--- Problem to work on ---
In the entries below, begin at the line that has "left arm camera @", stop after the line that has "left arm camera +", and output those lines exactly with no pictures.

--- Material provided ---
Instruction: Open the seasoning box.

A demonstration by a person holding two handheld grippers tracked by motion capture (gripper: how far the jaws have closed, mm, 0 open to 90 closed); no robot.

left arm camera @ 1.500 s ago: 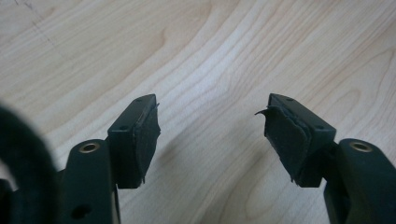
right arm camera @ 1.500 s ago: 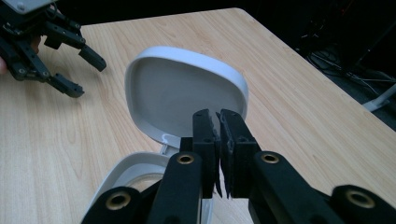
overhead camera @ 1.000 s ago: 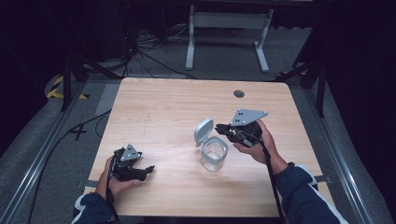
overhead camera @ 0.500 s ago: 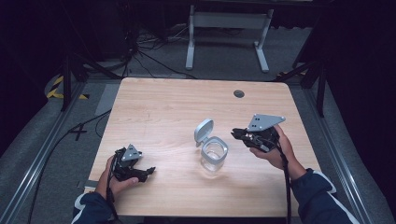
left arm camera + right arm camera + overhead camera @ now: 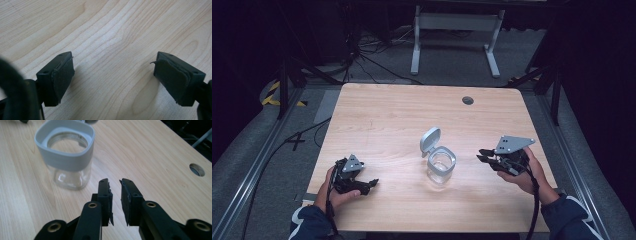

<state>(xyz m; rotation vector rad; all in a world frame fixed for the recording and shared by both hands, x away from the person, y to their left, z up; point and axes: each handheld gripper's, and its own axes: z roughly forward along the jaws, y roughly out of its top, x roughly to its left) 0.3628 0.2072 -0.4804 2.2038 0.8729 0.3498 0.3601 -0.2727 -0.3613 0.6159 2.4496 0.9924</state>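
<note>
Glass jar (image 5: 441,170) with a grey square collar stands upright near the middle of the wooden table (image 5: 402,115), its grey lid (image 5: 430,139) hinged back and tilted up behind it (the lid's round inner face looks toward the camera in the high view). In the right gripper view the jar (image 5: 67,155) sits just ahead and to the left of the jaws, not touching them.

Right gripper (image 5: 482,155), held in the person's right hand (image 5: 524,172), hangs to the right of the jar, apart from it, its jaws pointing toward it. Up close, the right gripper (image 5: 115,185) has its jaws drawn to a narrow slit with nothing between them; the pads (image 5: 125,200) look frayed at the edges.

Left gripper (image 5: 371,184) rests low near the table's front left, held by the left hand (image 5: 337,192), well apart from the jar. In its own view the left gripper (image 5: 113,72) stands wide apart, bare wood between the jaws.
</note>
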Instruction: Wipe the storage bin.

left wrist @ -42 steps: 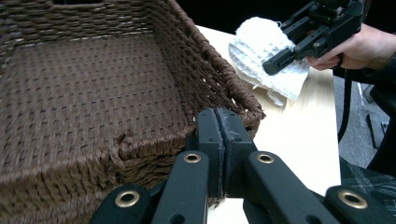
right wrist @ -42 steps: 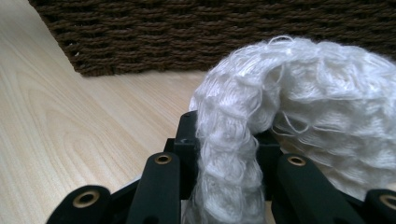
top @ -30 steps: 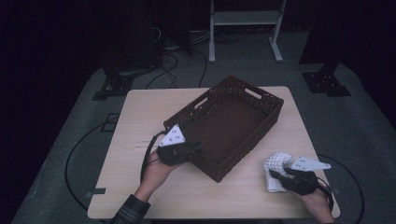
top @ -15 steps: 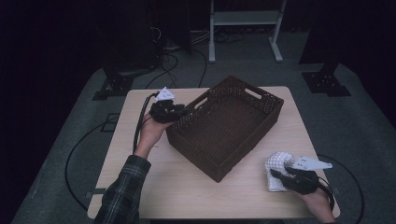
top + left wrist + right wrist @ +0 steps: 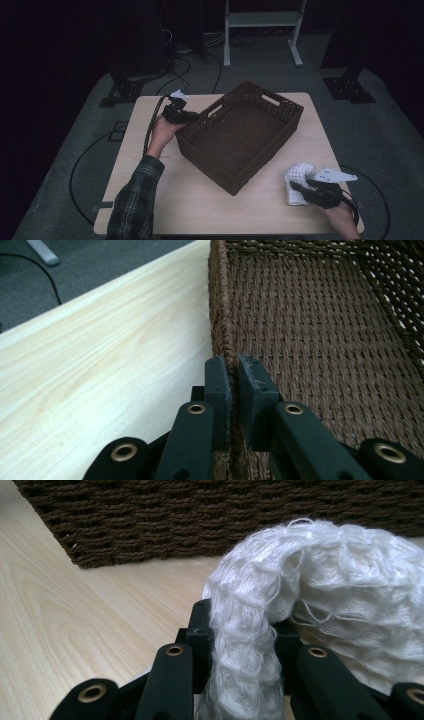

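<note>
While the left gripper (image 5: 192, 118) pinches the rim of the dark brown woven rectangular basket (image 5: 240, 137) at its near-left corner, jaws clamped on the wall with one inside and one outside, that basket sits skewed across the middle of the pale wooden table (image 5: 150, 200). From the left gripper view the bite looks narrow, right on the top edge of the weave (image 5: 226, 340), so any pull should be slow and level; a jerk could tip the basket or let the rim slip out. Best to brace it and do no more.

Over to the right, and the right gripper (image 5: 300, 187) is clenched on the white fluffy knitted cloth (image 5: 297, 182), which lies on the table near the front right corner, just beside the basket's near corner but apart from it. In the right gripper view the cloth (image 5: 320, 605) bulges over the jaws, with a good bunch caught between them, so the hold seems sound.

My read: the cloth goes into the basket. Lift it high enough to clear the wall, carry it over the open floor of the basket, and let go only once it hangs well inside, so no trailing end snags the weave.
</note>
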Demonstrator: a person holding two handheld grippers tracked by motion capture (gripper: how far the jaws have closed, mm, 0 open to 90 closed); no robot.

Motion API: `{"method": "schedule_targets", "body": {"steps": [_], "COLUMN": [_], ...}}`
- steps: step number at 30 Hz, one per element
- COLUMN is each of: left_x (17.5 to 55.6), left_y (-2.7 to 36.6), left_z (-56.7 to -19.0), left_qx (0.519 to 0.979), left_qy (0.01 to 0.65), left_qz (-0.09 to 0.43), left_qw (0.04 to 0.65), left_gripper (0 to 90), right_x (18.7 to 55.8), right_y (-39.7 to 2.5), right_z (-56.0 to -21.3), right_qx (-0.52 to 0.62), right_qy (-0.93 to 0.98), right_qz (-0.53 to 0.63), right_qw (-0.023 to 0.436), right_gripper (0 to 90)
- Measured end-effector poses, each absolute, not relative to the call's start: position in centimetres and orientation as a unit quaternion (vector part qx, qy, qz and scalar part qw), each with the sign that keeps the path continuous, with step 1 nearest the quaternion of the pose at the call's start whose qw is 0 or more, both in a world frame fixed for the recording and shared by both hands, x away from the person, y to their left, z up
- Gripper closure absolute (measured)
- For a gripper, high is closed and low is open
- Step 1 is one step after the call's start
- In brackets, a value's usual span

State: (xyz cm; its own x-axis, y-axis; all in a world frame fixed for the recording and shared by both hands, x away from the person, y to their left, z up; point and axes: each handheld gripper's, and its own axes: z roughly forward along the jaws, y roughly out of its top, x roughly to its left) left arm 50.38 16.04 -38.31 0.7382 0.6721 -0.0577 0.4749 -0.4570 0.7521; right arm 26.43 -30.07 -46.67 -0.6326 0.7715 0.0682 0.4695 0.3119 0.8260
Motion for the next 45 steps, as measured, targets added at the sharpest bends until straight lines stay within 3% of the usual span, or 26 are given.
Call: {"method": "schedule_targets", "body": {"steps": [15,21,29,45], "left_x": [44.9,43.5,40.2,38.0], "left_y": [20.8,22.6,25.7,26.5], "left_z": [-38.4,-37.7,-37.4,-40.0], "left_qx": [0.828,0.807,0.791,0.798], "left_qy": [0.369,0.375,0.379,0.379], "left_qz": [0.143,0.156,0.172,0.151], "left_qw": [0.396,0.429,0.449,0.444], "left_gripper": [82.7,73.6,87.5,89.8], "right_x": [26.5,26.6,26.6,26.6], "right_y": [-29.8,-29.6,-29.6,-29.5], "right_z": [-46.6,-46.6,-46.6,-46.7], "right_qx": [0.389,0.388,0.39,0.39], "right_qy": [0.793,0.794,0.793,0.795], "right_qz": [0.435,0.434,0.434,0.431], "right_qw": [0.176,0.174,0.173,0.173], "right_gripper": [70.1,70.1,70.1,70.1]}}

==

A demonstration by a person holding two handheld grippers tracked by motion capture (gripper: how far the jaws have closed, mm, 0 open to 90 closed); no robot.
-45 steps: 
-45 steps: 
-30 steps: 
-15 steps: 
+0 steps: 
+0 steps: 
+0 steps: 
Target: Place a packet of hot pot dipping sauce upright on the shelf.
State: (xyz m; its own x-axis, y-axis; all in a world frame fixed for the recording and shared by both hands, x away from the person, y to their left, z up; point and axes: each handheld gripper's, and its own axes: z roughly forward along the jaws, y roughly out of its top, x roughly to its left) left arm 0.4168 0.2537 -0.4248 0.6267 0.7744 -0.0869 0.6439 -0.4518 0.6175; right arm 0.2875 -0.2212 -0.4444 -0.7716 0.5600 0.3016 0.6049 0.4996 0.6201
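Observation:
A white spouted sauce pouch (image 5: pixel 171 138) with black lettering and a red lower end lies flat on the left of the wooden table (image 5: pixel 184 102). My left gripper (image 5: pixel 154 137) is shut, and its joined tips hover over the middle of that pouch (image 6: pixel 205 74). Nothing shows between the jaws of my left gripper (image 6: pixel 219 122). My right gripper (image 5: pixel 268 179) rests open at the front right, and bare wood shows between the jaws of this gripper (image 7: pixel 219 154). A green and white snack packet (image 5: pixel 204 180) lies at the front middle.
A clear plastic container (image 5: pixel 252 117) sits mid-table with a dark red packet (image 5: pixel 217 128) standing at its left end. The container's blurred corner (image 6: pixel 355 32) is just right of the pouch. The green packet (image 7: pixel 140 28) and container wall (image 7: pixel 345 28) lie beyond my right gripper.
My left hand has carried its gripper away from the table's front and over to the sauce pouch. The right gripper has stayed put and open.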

--- Written solution ---
left arm camera @ 1.500 s ago: 
right arm camera @ 1.500 s ago: 
overhead camera @ 1.000 s ago: 
overhead camera @ 0.500 s ago: 
left arm camera + right arm camera + overhead camera @ now: 

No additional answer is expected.